Under this line are the records; write out word for word the part that begins at the line containing "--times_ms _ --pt" and ends at the line containing "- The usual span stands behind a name", and no more.

Provided records:
★ ★ ★ ★

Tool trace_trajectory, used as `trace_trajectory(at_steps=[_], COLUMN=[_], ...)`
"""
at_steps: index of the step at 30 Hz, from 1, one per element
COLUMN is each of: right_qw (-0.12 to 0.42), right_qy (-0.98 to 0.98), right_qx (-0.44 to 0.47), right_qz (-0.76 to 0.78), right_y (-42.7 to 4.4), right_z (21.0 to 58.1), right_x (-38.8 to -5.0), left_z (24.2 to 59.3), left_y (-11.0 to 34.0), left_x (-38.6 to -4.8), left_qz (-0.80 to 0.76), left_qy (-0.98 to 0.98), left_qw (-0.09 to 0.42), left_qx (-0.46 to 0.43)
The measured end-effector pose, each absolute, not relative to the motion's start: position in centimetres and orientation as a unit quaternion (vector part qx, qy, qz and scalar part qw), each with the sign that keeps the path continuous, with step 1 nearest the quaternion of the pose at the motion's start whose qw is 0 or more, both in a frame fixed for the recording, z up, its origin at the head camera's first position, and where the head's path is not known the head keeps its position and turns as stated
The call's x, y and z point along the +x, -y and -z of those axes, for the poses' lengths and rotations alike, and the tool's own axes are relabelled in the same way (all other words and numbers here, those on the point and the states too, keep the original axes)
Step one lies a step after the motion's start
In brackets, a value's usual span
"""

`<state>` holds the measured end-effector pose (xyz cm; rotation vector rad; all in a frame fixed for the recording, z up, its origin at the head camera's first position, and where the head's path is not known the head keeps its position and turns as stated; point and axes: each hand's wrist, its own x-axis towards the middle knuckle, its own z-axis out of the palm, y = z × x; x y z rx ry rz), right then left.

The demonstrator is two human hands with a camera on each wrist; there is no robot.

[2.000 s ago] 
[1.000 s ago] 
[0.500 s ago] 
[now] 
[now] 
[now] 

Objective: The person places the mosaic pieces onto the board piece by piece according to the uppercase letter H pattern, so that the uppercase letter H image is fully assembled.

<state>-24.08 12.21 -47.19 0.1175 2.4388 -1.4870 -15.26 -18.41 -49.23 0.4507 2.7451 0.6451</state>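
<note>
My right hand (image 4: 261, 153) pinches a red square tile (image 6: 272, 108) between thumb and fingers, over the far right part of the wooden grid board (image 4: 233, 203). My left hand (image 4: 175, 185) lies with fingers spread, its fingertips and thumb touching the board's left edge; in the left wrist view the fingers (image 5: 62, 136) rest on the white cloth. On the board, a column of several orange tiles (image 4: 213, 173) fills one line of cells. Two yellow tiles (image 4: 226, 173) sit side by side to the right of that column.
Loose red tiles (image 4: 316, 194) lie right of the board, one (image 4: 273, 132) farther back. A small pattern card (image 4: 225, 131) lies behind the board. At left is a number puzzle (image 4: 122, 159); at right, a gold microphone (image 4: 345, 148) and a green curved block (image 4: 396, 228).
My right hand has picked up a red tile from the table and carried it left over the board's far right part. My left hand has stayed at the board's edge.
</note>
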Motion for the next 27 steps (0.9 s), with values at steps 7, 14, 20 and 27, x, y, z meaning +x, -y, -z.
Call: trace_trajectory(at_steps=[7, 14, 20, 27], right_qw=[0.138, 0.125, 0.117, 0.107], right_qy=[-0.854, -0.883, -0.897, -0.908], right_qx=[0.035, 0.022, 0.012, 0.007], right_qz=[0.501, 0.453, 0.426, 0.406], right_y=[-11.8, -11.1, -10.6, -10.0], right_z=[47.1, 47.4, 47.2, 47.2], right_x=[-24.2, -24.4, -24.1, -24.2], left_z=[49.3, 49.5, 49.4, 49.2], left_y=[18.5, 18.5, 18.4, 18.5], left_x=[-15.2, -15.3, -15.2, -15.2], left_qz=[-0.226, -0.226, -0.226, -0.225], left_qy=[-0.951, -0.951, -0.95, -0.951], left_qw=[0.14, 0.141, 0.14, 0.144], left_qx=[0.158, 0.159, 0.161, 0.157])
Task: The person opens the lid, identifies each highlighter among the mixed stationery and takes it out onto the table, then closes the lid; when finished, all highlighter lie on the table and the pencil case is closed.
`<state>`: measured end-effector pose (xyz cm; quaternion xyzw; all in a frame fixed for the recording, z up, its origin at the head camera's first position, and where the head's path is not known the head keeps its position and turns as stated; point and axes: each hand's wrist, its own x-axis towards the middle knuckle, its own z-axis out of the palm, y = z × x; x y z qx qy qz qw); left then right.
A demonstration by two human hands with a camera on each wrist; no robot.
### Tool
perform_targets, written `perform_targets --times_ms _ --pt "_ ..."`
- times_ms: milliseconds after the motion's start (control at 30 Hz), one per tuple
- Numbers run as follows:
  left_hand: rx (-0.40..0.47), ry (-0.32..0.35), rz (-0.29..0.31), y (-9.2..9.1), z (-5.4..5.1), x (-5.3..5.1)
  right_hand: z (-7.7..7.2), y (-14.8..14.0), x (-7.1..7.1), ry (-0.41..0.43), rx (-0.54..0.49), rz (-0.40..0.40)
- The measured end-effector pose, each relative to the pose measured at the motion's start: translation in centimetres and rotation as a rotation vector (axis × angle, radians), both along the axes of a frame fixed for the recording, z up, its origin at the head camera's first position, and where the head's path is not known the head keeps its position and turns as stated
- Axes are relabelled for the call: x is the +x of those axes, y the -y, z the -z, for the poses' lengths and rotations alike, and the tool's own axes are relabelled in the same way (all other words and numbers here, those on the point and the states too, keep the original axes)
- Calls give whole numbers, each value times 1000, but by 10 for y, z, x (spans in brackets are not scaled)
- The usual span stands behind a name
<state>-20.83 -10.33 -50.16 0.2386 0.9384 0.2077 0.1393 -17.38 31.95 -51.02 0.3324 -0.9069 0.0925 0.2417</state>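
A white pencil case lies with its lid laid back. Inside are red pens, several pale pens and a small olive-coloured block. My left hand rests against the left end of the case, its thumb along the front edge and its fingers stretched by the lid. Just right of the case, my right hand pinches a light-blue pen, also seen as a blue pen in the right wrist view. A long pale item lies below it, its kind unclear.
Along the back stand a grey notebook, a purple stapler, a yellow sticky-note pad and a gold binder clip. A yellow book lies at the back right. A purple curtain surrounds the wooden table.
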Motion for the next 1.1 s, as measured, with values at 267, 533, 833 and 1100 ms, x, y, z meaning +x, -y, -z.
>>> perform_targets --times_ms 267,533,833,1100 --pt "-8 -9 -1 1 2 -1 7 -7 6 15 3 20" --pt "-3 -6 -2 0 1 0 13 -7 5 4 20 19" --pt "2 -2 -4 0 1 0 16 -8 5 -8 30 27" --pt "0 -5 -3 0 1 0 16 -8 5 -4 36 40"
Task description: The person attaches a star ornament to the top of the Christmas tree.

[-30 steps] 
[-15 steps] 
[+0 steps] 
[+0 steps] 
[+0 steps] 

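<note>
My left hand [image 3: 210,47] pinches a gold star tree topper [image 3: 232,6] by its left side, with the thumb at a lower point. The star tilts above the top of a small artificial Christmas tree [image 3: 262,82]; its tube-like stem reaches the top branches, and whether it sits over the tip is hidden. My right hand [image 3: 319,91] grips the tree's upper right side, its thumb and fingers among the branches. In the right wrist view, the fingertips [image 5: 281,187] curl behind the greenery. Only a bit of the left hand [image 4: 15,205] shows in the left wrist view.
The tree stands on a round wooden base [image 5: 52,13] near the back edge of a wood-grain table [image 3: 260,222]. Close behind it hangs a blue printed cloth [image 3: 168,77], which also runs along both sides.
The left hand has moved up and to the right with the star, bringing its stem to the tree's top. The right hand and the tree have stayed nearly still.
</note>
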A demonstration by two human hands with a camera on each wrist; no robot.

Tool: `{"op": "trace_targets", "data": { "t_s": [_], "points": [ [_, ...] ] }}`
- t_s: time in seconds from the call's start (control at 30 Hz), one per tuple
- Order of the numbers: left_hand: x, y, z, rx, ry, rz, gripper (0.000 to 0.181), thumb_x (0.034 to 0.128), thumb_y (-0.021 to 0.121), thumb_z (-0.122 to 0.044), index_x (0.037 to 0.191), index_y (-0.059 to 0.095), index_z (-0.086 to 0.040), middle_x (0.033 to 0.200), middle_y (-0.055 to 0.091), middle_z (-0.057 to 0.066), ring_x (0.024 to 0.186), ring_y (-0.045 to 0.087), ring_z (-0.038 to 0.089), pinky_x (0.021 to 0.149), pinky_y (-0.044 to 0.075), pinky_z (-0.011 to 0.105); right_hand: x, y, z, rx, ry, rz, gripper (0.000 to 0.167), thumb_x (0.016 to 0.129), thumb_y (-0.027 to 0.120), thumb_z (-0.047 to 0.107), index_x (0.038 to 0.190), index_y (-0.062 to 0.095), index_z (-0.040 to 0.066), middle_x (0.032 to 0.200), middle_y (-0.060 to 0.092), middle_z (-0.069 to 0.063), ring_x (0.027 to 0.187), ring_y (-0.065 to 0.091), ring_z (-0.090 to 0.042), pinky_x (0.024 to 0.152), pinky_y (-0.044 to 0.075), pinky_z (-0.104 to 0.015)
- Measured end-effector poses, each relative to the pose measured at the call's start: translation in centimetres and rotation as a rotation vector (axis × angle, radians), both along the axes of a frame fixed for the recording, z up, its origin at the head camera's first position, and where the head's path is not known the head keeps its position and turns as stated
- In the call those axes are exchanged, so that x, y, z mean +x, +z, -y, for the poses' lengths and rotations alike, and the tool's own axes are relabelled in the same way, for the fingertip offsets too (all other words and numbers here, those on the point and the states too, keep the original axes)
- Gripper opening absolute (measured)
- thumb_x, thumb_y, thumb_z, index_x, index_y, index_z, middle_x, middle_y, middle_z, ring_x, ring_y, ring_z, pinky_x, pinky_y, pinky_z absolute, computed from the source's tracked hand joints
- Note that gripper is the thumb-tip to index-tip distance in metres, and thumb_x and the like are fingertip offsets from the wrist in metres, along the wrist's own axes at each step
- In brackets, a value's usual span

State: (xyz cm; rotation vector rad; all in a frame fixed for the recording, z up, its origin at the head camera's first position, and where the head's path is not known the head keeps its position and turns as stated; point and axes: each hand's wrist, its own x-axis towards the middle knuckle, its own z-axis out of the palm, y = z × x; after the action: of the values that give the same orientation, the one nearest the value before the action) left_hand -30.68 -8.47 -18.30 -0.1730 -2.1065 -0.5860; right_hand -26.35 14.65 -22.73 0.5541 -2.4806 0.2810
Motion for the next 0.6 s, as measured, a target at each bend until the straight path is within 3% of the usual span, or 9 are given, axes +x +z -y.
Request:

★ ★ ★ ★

Answer box:
perform_targets, written `perform_targets --times_ms _ --pt "_ ..."`
- times_ms: milliseconds after the motion's start (control at 30 Hz), one per tuple
- Numbers run as follows:
  left_hand: rx (-0.40..0.47), ry (-0.32..0.35), rz (-0.29..0.31), y (-9.2..9.1), z (-5.4..5.1), x (-5.3..5.1)
  right_hand: z (-7.7..7.2), y (-14.8..14.0), x (-7.1..7.1), ry (-0.41..0.43), rx (-0.54..0.49), rz (-0.40..0.40)
- The measured end-effector pose, each relative to the pose measured at the motion's start: translation in centimetres and rotation as a rotation vector (axis × angle, radians), both along the axes of a frame fixed for the recording, z up, its origin at the head camera's first position, and where the head's path is not known the head keeps its position and turns as stated
- Axes are relabelled for the call: x is the +x of those axes, y the -y, z the -z, for the poses' lengths and rotations alike, and the tool's own axes are relabelled in the same way (all other words and numbers here, those on the point and the states too, keep the original axes)
- Calls give whole numbers, each value times 1000, but by 10 for y, z, x (spans in brackets are not scaled)
- The usual span stands behind a name

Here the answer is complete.